Aim of the exercise:
When the line containing "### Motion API" appears in the data below, begin copying there and stop only after the line containing "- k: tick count".

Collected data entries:
——————————

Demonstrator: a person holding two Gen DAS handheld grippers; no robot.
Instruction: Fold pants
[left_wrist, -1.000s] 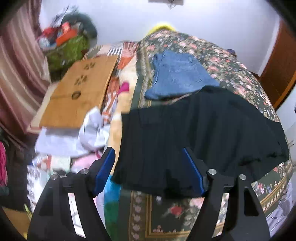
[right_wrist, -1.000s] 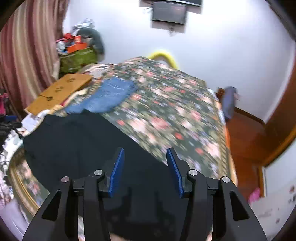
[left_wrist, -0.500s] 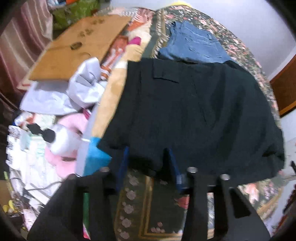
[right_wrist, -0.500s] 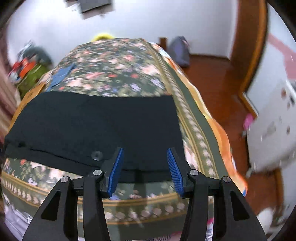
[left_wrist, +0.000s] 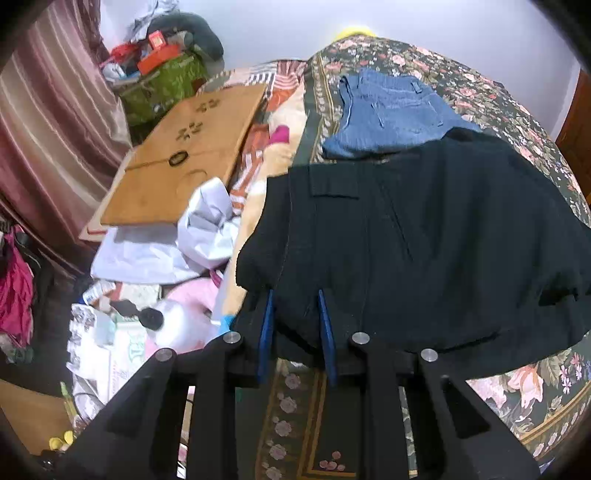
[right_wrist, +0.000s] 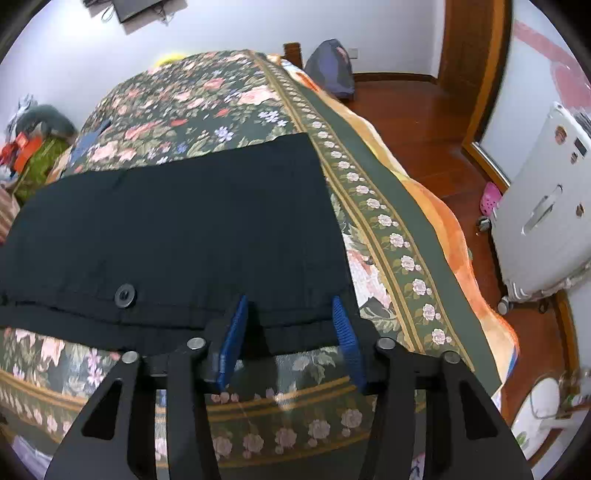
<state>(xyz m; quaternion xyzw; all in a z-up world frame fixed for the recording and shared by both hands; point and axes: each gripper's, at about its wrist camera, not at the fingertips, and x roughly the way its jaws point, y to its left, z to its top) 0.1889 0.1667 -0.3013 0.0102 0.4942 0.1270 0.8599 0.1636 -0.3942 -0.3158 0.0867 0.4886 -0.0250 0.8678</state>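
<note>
The black pants (left_wrist: 424, 236) lie spread flat across the floral bedspread (right_wrist: 207, 96), the cloth smooth and matte, with a flap pocket and long seams showing; a round black button (right_wrist: 125, 294) sits near the waist edge. The left gripper (left_wrist: 295, 295) has just been closing, and the near hem is pinched between its blue pads. The right gripper (right_wrist: 290, 304) has also been closing; its jaws straddle the waistband's edge, still apart. Folded blue jeans (left_wrist: 388, 110) lie beyond.

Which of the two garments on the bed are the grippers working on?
The black pants, spread along the bed's near edge; both grippers sit at their hem. The folded blue jeans lie farther back, untouched.
</note>
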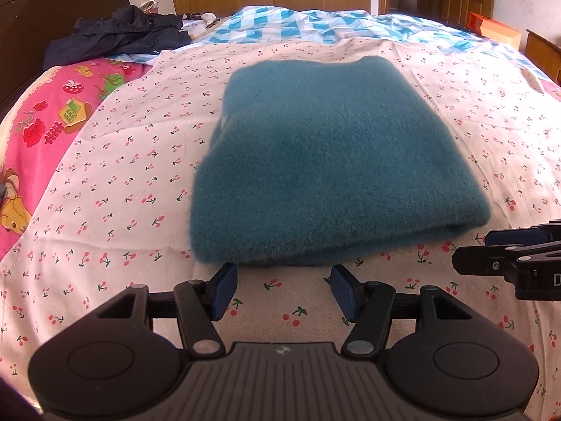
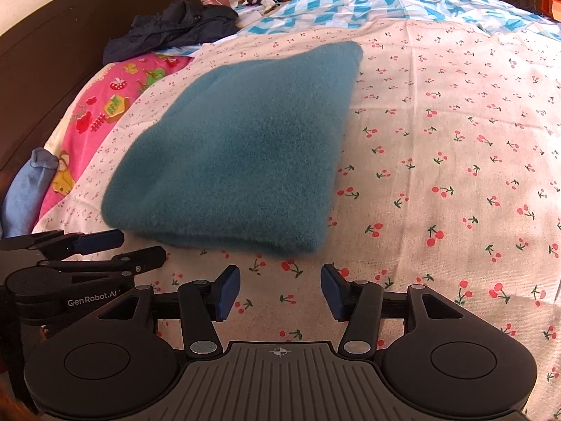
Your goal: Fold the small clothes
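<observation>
Both grippers stand open and empty, their blue pads apart with only the cherry-print sheet [image 1: 438,112] showing between them. Left gripper [image 1: 282,289] tilts down toward the bed, its tips just short of the near edge of the sweater [image 1: 336,161], not touching it. Right gripper [image 2: 280,289] tilts down at much the same slant, its tips aimed at bare sheet just past the sweater's near right corner, also apart from the fabric. The two tools sit side by side: the right one's fingers enter the left view from the right edge, and the left one's fingers enter the right view from the left edge, level with the sweater's near edge.

The teal, fuzzy sweater lies folded into a thick rectangle, flat on the sheet in the middle of the bed. Beyond it lies a blue-checked quilt [image 1: 280,28]; to the left a pink pillow [image 1: 52,115], a dark jacket [image 1: 119,35] and the headboard [image 2: 70,35]. A blue sock [image 2: 29,193] rests by the pillow.
</observation>
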The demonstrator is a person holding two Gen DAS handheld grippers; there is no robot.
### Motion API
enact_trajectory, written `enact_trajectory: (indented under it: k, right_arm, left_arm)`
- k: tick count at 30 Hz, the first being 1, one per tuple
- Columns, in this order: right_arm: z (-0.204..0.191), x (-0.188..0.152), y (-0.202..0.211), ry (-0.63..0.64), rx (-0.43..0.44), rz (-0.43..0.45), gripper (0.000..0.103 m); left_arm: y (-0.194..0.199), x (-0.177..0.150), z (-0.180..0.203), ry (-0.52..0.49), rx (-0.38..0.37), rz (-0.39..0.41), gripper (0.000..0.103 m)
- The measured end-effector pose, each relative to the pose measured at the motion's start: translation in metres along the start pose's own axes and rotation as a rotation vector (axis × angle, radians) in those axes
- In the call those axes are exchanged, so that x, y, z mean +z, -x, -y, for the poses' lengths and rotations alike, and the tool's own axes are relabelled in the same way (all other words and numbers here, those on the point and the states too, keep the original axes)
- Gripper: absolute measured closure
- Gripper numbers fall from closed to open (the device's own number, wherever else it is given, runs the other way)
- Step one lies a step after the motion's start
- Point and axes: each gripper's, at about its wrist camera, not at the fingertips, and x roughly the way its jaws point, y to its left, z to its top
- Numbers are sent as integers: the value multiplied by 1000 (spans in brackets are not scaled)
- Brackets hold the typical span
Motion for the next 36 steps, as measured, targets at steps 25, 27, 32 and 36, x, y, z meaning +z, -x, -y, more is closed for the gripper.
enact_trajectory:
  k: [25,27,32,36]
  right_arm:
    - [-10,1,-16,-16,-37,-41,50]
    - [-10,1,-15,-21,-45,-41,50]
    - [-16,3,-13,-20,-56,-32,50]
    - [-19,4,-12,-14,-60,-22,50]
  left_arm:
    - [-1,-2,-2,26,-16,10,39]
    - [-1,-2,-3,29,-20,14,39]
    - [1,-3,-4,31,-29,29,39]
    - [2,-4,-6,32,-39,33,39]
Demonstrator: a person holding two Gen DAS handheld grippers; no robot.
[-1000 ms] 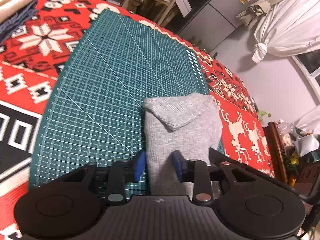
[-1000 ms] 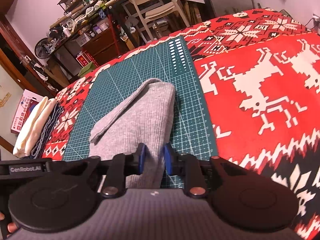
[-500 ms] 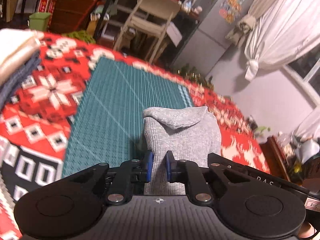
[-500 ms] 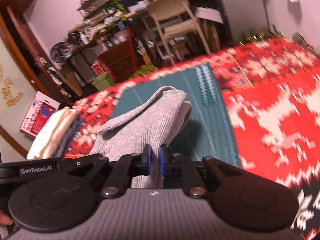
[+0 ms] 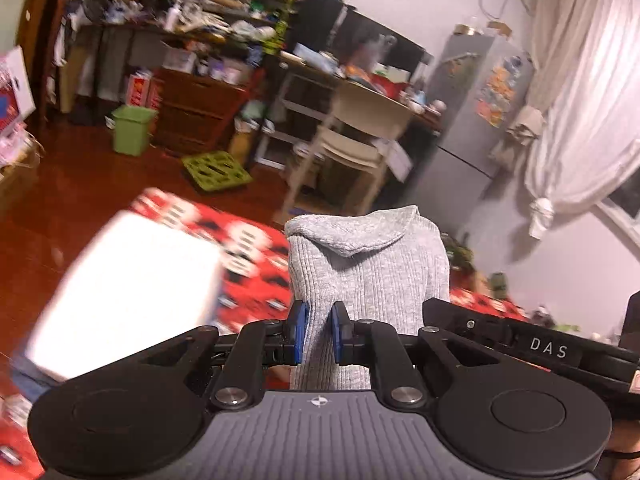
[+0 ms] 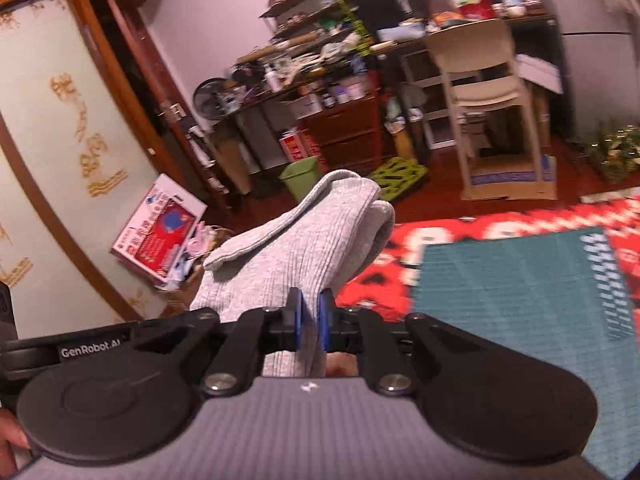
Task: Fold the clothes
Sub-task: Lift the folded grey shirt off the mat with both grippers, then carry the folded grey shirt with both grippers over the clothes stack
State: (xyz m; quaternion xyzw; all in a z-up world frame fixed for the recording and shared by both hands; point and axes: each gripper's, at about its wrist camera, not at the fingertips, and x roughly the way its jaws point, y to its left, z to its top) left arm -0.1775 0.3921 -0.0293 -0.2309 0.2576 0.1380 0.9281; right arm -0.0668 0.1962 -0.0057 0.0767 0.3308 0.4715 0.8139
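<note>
Item: folded grey ribbed knit garment [image 5: 366, 276], carried clear above the green cutting mat [image 6: 520, 280]. Left gripper [image 5: 318, 332] and right gripper [image 6: 310, 326] each pinch its near edge, likely to keep the folds together during transfer.

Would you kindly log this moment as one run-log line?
left tongs: shut on grey garment | right tongs: shut on grey garment | garment: folded, held off green mat | nearby: blurred white stack
</note>
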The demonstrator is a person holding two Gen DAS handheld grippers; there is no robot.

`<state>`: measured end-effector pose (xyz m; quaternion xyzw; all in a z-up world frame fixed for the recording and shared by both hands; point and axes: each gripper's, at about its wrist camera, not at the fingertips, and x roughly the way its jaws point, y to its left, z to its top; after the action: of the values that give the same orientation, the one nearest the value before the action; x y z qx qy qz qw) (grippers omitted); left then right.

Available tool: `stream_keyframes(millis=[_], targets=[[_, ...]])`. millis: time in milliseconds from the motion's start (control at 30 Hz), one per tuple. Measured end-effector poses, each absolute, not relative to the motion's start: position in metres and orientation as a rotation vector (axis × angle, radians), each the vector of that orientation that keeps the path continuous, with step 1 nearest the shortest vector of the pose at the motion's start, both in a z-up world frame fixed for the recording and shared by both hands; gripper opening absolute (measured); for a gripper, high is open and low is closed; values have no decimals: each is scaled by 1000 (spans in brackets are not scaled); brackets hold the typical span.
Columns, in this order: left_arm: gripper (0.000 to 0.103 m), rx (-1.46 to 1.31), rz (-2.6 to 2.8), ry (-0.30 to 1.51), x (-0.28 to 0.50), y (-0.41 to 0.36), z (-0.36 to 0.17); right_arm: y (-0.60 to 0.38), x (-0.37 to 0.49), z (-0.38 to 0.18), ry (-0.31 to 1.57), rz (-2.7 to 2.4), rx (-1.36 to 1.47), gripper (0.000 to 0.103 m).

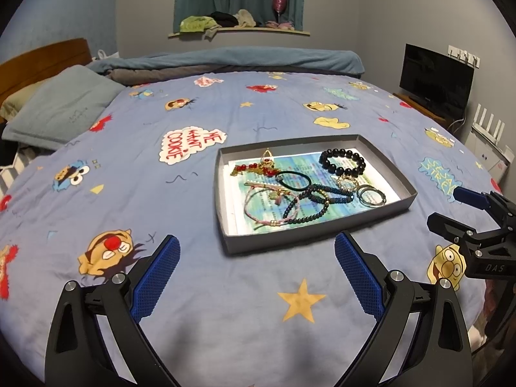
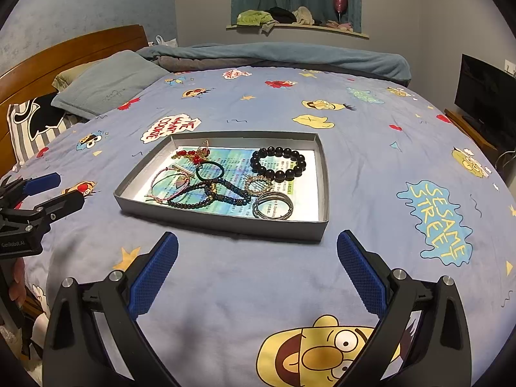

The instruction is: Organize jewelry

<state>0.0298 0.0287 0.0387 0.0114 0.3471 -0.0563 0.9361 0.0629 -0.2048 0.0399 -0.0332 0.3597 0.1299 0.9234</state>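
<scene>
Resting on the bedspread, the tray holds the jewelry: black bracelet, hair tie, silver rings. Both grippers, left and right, hover released before it. Only the right view shows the striped pillow; only the left shows the router.

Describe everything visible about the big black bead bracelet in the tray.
The black bead bracelet is a closed loop of large, round, glossy dark beads, seemingly strung on a hidden cord. It lies flat on the printed paper lining the shallow grey tray, in the far right part of it, on the bed. It looks apart from the tangled pieces to its left; its near beads come close to or touch a small gold-coloured ring-shaped piece. Neither gripper is near it.
</scene>
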Motion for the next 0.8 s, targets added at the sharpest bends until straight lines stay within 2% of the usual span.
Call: stream_keyframes(millis=[800], targets=[[96,26,-117,713,30,28,37,-205,63,40,740,265,-69,97]])
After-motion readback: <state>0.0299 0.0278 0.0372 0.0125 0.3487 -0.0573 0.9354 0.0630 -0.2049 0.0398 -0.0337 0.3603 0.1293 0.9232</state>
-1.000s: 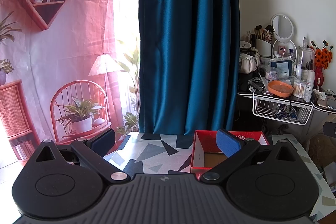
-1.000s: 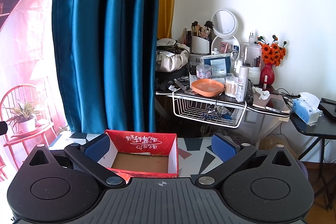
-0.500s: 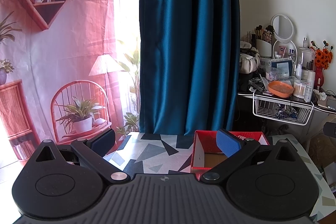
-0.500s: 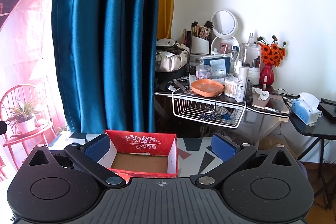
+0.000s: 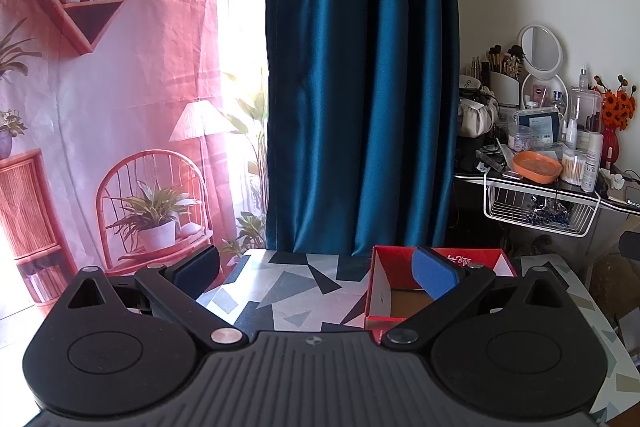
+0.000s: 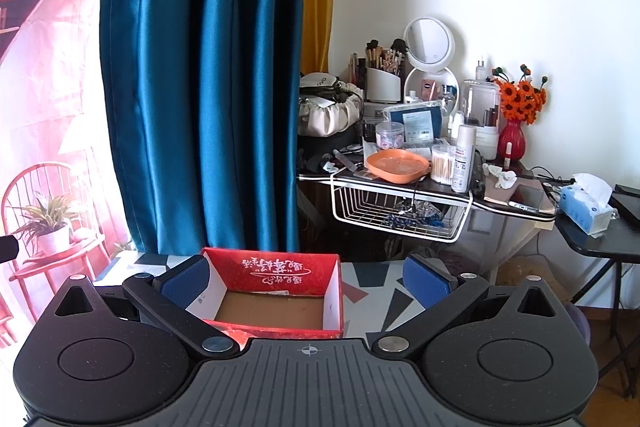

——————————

Reply:
### Motion API
enact_trajectory, written `enact_trajectory: (indented under it: k, right_arm, left_arm)`
- k: tick count at 30 Hz, the first being 1, one per tuple

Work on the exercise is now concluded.